I picked up “Desert Blues,” and emailed it to Jordan on June 6. And here is what he emailed me back:
I think that may be top three of the emails you've sent me. Especially poignant for me right now with all that's going on.Here's what I didn't know at the time:
I call them "those guys"; after working with the locals you get to know them and it just doesn't seem right to call them all Hajjis, RIFs, or any of the other delightfully euphemistic nicknames . And I've never been insensitive enough to call them ragheads or Arabs either. Funny how even in the middle of a fight one cleaves to the honor of refusing to be/sound racially biased. "The Dean" prevails.
Pray for me. I'll fill you in when I can about this whole thing.
Just before I sent him “Desert Blues,” his unit had come under rocket attack. Best info is that it was something in the 150mm range, a six-inch shell. One landed near him; the concussion blasted him into a concrete barrier, knocking him unconscious and damaging his left knee. Much later, he also found tiny little fragments of the shell in his face.
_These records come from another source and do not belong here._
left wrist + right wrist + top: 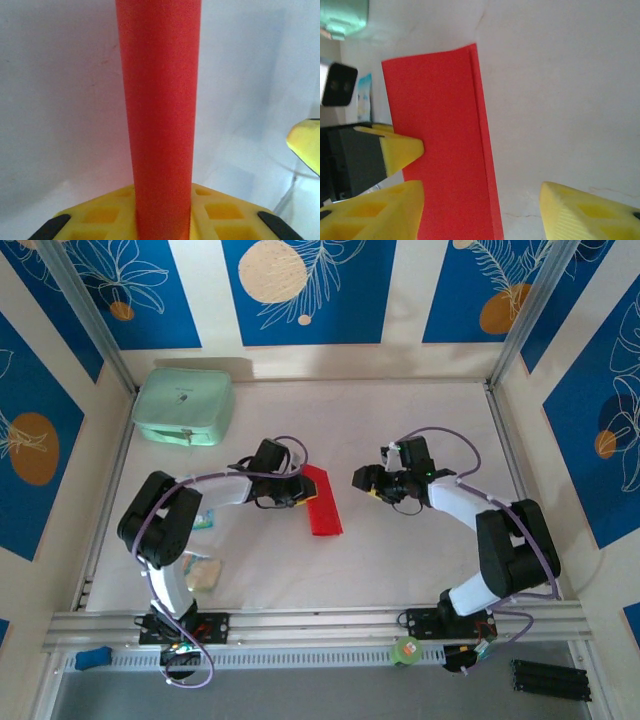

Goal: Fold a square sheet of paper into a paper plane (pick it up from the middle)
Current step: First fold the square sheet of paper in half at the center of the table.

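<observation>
Paper [325,510] (folded) in left claw [299,490]

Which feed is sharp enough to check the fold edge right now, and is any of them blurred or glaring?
Left wrist: red paper too close, a blurred band with smeared edges. Right wrist: fold edge crisp, mint-green case in the corner soft. Top external: evenly lit, no glare, paper small.

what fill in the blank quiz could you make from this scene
1. The folded paper on the table is ___ in colour.
2. The left gripper is shut on the ___.
3. The right gripper has its jaws ___.
4. The mint-green case sits in the far ___ corner of the table.
Missing words: red; paper; open; left
</observation>
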Controlling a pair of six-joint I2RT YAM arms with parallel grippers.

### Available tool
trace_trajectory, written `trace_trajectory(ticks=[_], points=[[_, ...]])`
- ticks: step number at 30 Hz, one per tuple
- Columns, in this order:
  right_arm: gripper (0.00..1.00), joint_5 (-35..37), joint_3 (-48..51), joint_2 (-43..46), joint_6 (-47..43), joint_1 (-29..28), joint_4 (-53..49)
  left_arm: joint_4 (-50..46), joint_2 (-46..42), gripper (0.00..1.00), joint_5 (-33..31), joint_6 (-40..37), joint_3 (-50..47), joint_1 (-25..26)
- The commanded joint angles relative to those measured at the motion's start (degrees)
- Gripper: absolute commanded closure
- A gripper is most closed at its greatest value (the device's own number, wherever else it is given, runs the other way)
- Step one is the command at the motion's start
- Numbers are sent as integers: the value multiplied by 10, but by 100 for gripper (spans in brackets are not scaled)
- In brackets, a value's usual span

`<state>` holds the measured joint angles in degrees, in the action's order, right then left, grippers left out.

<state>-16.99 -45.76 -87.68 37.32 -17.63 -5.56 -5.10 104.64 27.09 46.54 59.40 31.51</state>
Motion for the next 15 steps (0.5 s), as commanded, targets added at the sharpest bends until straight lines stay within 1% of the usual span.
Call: trace_trajectory(ticks=[1, 5, 8, 12, 15], points=[[47, -1, -29, -27, 11, -24, -10, -111, 21, 73, -23, -93, 39, -1], [57, 2, -50, -60, 22, -43, -20, -136, 34, 74, -3, -137, 52, 1], [60, 2, -57, -74, 28, -58, -20, -148, 36, 74, 12, -164, 59, 1], [64, 8, -64, -88, 35, -80, -21, -174, 45, 74, 5, -187, 73, 2], [69, 9, -71, -102, 42, -92, -22, -181, 56, 74, 1, -186, 77, 2]])
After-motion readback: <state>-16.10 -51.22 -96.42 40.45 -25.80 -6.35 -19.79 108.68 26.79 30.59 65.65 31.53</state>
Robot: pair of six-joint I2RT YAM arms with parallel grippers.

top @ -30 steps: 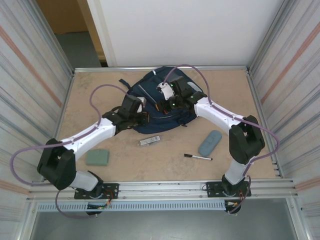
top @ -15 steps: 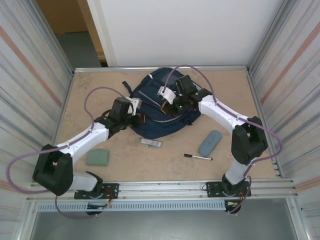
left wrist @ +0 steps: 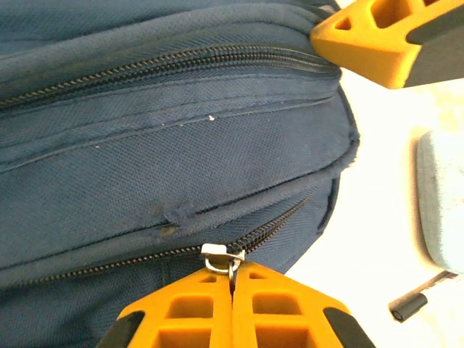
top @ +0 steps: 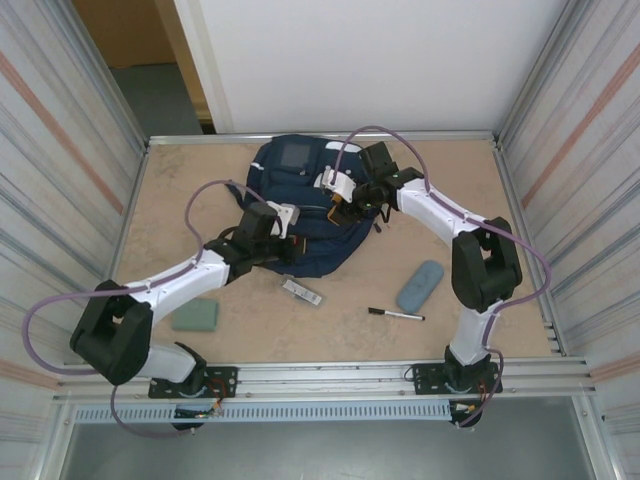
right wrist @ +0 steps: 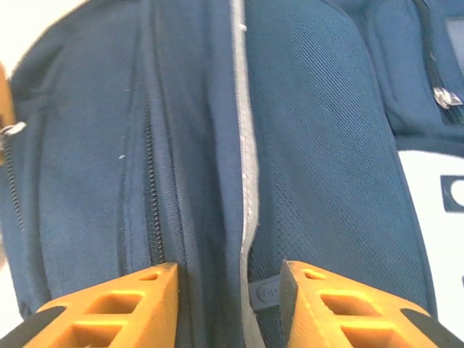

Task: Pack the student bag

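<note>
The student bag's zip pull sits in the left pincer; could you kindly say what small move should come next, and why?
Probably the left pincer should draw the zip pull slowly along its track: it is shut on the pull, and the zip on the student bag looks closed there. The right pincer stands open over the fabric, so the bag may slide.

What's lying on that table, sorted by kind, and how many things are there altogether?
Student bag: 1
Blue-grey oblong case: 1
Green pad: 1
Black pen: 1
Small silver-and-dark item, too small to identify: 1
Total: 5
</note>
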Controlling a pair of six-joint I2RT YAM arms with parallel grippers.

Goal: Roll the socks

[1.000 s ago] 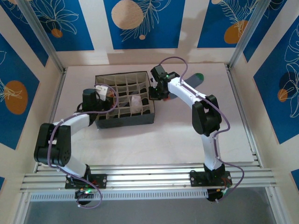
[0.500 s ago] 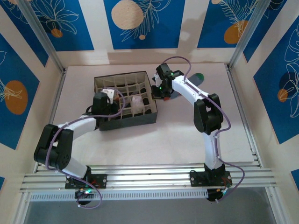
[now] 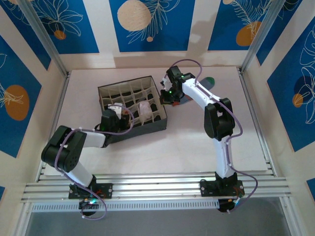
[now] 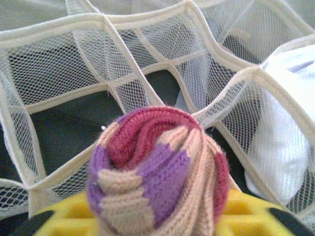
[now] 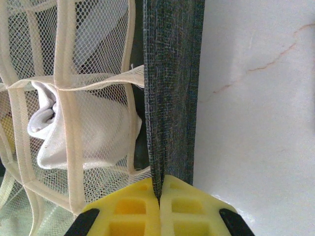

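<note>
A rolled sock [image 4: 157, 162], peach with maroon and purple bands, is being shown end-on between the yellow fingers [image 4: 243, 212] of the left gripper [image 3: 117, 118]. It is being held just above the mesh cells [image 4: 74, 73] of a divided storage box [image 3: 145, 129], over the box's near-left corner, probably so that the finished roll can be set into a cell. Whether the fingers are clamping the roll or being loosened around it cannot be told, as their tips are being cut off by the lower edge of the left wrist view.

The box is sitting on the table [image 3: 187, 142], left of centre and toward the far edge. Its grey right wall [image 5: 172, 88] is being pinched between the fully closed fingers of the right gripper [image 5: 160, 191], apparently so that the light box is being steadied against the other arm's pushing. A white sock [image 5: 83, 132], bundled up, is lying in a cell near that wall.

A third sock [image 3: 209, 80] is being largely hidden behind the right arm near the table's far edge. A green toe is being left in sight, and whether this sock is rolled cannot be made out. The cell floors under the mesh are dark and hard to read.
</note>
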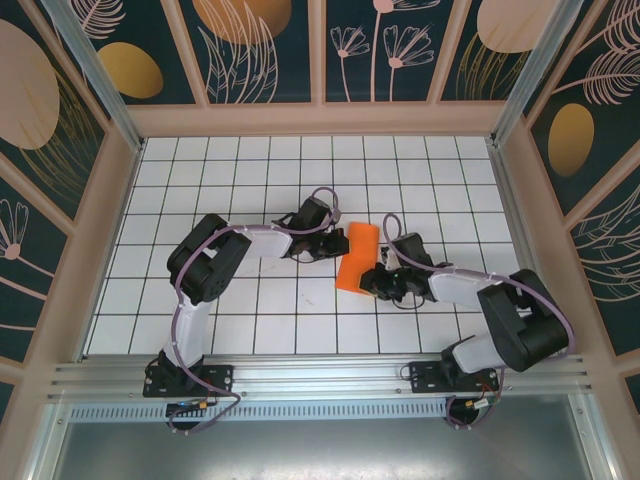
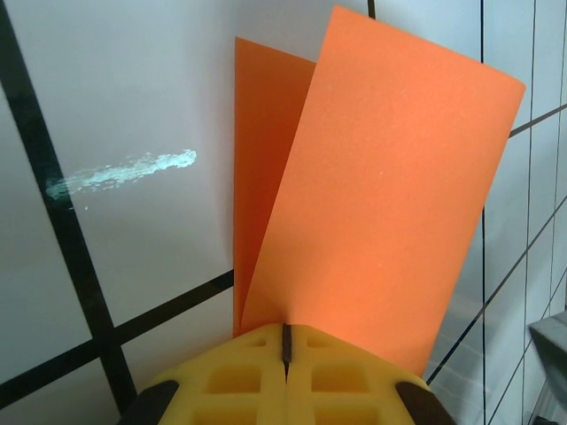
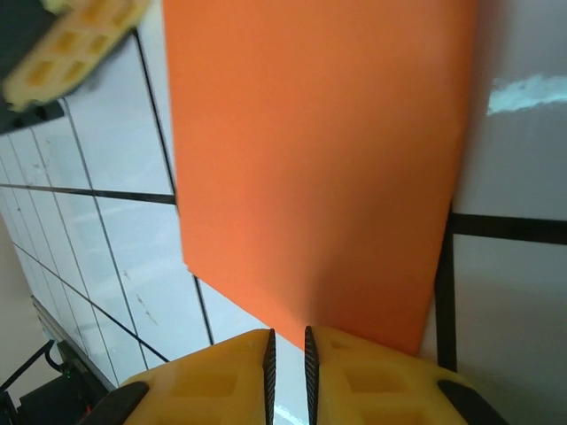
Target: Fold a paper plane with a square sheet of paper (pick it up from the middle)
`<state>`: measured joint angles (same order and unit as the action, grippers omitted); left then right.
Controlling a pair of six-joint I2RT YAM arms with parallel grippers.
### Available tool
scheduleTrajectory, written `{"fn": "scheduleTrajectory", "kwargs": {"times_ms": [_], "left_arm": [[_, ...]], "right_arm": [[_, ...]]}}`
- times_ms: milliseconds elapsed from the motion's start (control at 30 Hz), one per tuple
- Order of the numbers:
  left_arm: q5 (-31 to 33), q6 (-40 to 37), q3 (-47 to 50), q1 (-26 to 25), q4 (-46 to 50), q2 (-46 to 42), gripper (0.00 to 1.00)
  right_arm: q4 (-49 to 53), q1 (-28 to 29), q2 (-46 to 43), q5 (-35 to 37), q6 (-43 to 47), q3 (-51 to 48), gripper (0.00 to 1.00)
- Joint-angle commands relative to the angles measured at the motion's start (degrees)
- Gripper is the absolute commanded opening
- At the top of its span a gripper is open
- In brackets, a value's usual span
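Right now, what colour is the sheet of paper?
The sheet of paper is plain bright orange, unmarked; clearest in the right wrist view.

The left arm (image 1: 200, 265) and the right arm (image 1: 505, 315) both reach forward and bend inward at the elbow, bringing their wrists close together. The left hand (image 2: 285, 343) has its fingers pressed shut on the sheet of paper (image 2: 390, 195). The right hand (image 3: 288, 345) holds its fingers a narrow slit apart.
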<state>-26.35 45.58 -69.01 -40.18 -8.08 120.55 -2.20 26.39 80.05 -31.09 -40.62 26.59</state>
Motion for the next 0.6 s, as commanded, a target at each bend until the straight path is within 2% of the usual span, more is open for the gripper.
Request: {"fn": "scheduleTrajectory", "kwargs": {"times_ms": [0, 100, 267, 433, 567], "left_arm": [[1.6, -1.6, 0.4, -0.6, 4.8, 3.7, 0.0], [1.5, -1.5, 0.5, -0.6, 4.8, 3.7, 0.0], [1.2, -1.5, 0.5, -0.5, 4.5, 4.0, 0.0], [1.1, -1.6, 0.7, -0.5, 4.6, 3.8, 0.0], [1.0, -1.7, 1.1, -0.5, 4.5, 4.0, 0.0]], "right_arm": [[2.1, -2.2, -4.2, 2.4, 1.1, 3.8, 0.21], [0.3, -4.7, -2.5, 0.6, 1.8, 5.4, 0.21], [-1.4, -5.2, 4.1, -0.9, 3.4, 7.2, 0.21], [0.3, -5.4, 8.4, 4.1, 4.7, 6.7, 0.21], [0.9, -5.6, 11.0, 3.8, 5.3, 6.6, 0.21]]}}
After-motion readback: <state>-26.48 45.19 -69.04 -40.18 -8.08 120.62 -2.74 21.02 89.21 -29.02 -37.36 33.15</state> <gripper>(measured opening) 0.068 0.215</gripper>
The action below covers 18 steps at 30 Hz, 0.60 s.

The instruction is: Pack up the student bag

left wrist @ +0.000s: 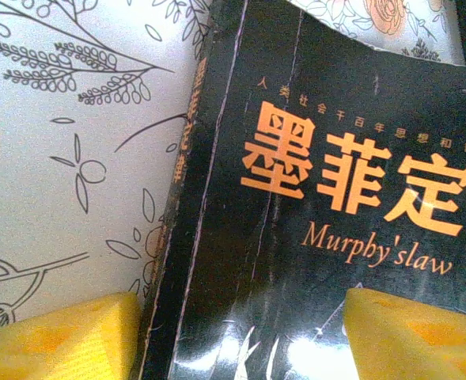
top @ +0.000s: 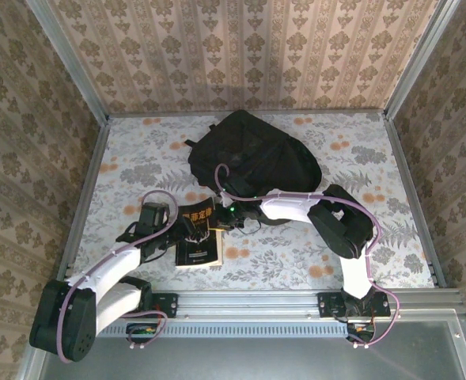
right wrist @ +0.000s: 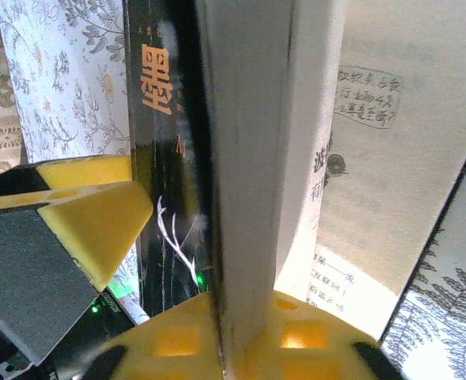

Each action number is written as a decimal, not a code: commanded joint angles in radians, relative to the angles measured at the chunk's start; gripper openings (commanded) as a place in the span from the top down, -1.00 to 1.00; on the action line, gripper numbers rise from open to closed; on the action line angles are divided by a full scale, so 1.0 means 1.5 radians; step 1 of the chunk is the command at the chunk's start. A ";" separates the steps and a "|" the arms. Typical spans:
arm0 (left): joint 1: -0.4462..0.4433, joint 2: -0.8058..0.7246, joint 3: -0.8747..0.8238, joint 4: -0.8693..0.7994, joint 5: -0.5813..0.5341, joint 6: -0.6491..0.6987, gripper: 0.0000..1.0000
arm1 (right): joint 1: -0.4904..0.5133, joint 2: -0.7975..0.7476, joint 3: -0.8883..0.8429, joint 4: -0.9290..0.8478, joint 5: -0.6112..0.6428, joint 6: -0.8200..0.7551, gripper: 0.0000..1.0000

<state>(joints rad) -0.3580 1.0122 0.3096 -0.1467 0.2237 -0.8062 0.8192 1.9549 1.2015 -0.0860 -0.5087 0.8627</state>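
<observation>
1. Left hand (top: 181,228): stood wide open and empty over the book's (top: 198,247) spine side.
2. Right hand (top: 231,218): was clamped on the book's right edge.
3. Backpack (top: 252,162): lay on the desk (top: 359,253) behind the book.

Handling note: the pinch looked shallow, so a slow, level lift was advised.

1. Setting: a robot test cell in a lab, with home-style decor.
2. Aluminium frame (top: 72,63) holds damask-papered wall panels (top: 248,47) on three sides.
3. Table (top: 138,158) carries a floral sheet; left arm (top: 110,269) and right arm (top: 288,207) are bolted to a metal rail (top: 248,303) at its near edge.
</observation>
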 commanded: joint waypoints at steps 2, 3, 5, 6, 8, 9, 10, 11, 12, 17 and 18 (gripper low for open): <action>-0.023 -0.011 0.024 -0.067 0.048 0.018 -0.43 | 0.010 -0.022 -0.006 0.038 -0.027 0.006 1.00; -0.023 -0.027 0.036 -0.096 0.033 0.022 -0.46 | 0.006 -0.030 -0.012 0.042 -0.029 0.006 1.00; -0.022 -0.063 0.060 -0.155 0.004 0.031 -0.50 | -0.001 -0.043 -0.019 0.047 -0.041 0.003 1.00; -0.022 -0.083 0.071 -0.182 -0.011 0.035 -0.52 | -0.007 -0.054 -0.025 0.059 -0.052 0.002 1.00; -0.020 -0.118 0.088 -0.220 -0.028 0.035 -0.55 | -0.016 -0.072 -0.038 0.083 -0.074 0.007 1.00; -0.020 -0.134 0.095 -0.235 -0.033 0.032 -0.56 | -0.021 -0.080 -0.042 0.096 -0.087 0.010 1.00; -0.020 -0.147 0.102 -0.244 -0.032 0.032 -0.57 | -0.025 -0.088 -0.047 0.111 -0.102 0.014 1.00; -0.019 -0.156 0.109 -0.252 -0.028 0.032 -0.57 | -0.030 -0.093 -0.051 0.126 -0.118 0.018 1.00; -0.018 -0.163 0.118 -0.263 -0.027 0.034 -0.58 | -0.035 -0.098 -0.058 0.147 -0.136 0.026 1.00; -0.016 -0.178 0.175 -0.322 -0.029 0.061 -0.61 | -0.069 -0.126 -0.094 0.256 -0.199 0.067 1.00; -0.015 -0.180 0.187 -0.330 -0.024 0.068 -0.63 | -0.076 -0.133 -0.101 0.270 -0.209 0.071 1.00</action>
<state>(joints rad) -0.3809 0.7544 0.5507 -0.5343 0.1940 -0.7544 0.7341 1.8286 1.0626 0.1402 -0.7166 0.9333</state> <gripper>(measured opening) 0.810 0.096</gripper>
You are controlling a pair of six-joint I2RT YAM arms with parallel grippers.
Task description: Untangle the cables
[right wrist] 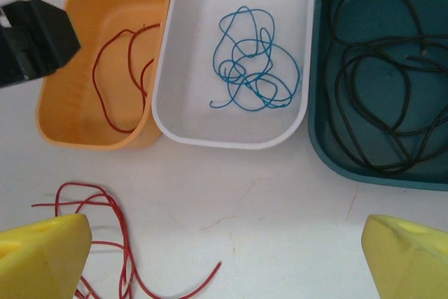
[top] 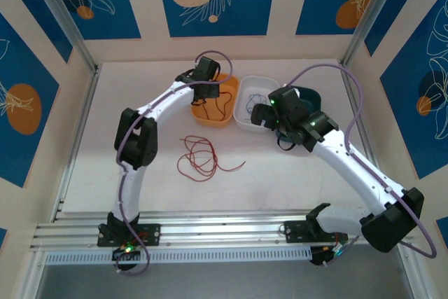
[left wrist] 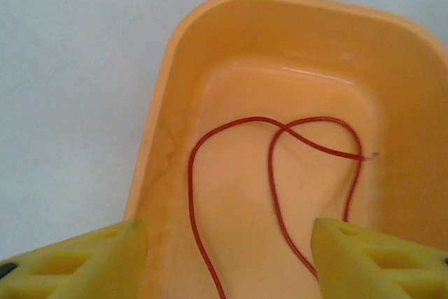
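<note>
Left end effector [left wrist: 227, 257] parted, empty

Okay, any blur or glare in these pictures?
Left wrist: red cable in the orange tub sharp, yellow fingers blurred, faint glare on its floor. Right wrist: even light, blue cable crisp, fingertips soft. Top: soft shadows, loose red cable thin but readable.

Top external: high, behind arm bases [top: 129, 232] at 6 o'clock, looking down over whole surface [top: 266, 173]. Left wrist: very near, peering down into orange tray [left wrist: 164, 82]. Right wrist: farther back, facing 12 o'clock, takes orange, white tray [right wrist: 231, 141], teal tray [right wrist: 318, 124]. Orange tray shared by all.
</note>
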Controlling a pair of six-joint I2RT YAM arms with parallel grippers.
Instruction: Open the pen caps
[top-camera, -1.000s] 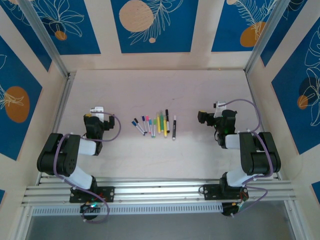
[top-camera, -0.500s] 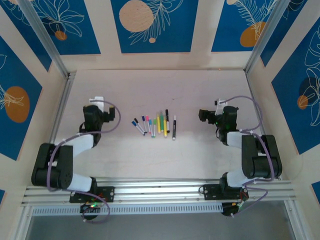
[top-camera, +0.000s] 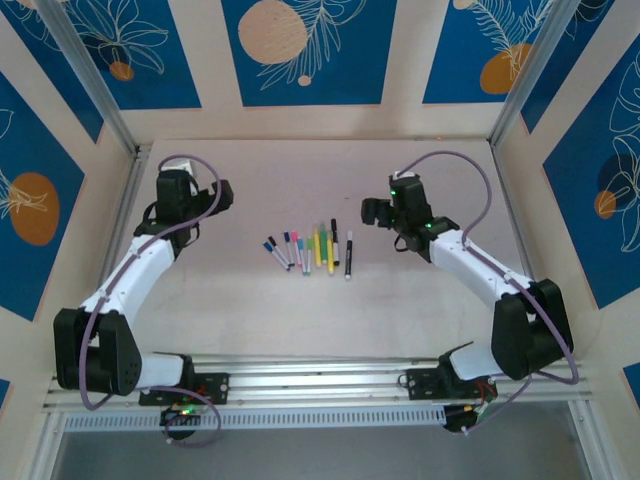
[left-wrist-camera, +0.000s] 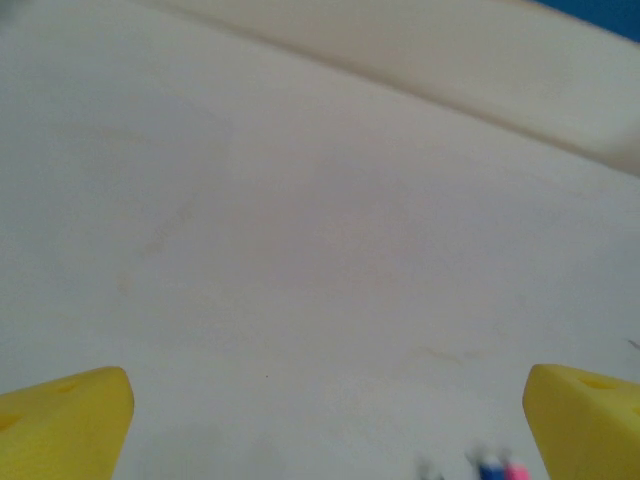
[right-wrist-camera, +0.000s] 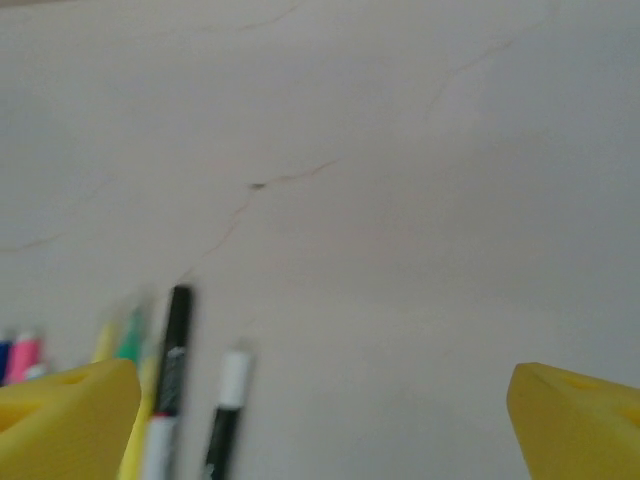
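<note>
Pens (top-camera: 310, 250) lie between left hand (top-camera: 224, 196) and right hand (top-camera: 368, 212), both wide open and empty

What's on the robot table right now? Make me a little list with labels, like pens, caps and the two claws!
table: pale tabletop
pens: row of thin marker pens lying side by side in the middle, between the arms
caps: small coloured plastic pen caps look on; none seen lying loose
left gripper: open, holding nothing, left of the row
right gripper: open, holding nothing, right of the row
</note>
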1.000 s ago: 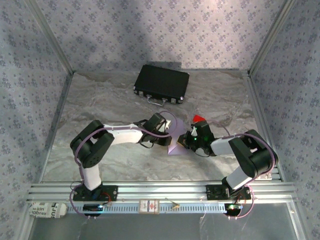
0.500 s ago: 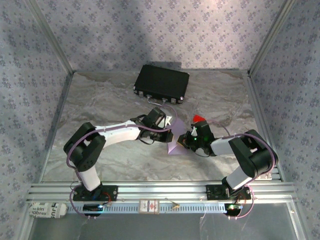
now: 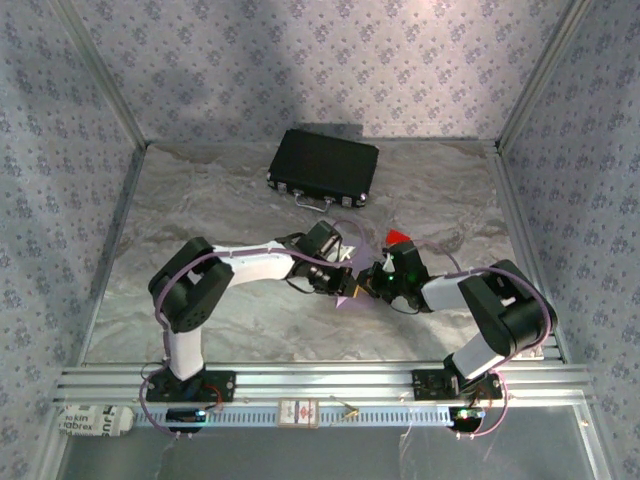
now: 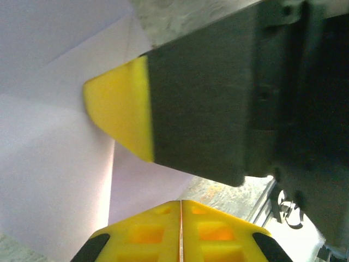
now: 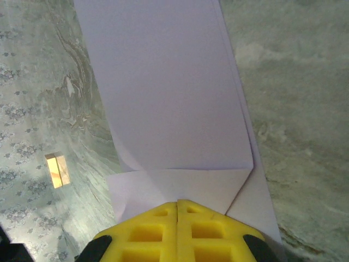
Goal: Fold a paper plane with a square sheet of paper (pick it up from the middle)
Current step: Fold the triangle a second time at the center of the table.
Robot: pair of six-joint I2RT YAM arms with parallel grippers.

He refused medevac. He wanted to stay with his boys. And the command went along with him, up to a point.
And that point came a short time later. His squad was guarding a gate at the base, when they saw a movement in company strength coming toward them. With his mobility impaired due to his knee, Jordan planned to stay as a rear guard while the rest of his squad fell back to a stronger position and called for reinforcements.
He had 180 rounds of 5.56 plus a couple of grenades.
Fortunately, it turned out to be a communication failure, and it was a company of Afghan Army infantry, coming to reinforce them.
So my first-born son didn't have to die that day.
And the next day, with nothing but his duty uniform, they put him on the plane to Germany, and by June 23, he was back in the states. He got a four day pass for the 4th of July, and that's when I got the whole story.
It's coming up on two years now, and the Army has been pooting around with medical treatment and paperwork, but it looks as though he will be discharged soon, and can return to his job as Dean of Students and history teacher at King's Ridge Academy. The transition back to civvie street hasn't been easy, but the defiant act of freedom, playing rock music while under attack, has been a symbol for not giving up, and for maintaining his identity under adversity.
We talk about duty. It's not a bad term, but it's not enough. It doesn't describe the determination of a 30 year old to remain with his boys, even though wounded, when he has a wife and baby at home. Someone on the outside may think it's foolish, but it isn't. And it's not just the way it is. It's love. It's not funny, and it's not trivial, and we don't even talk about it, but that's what it is. It's love.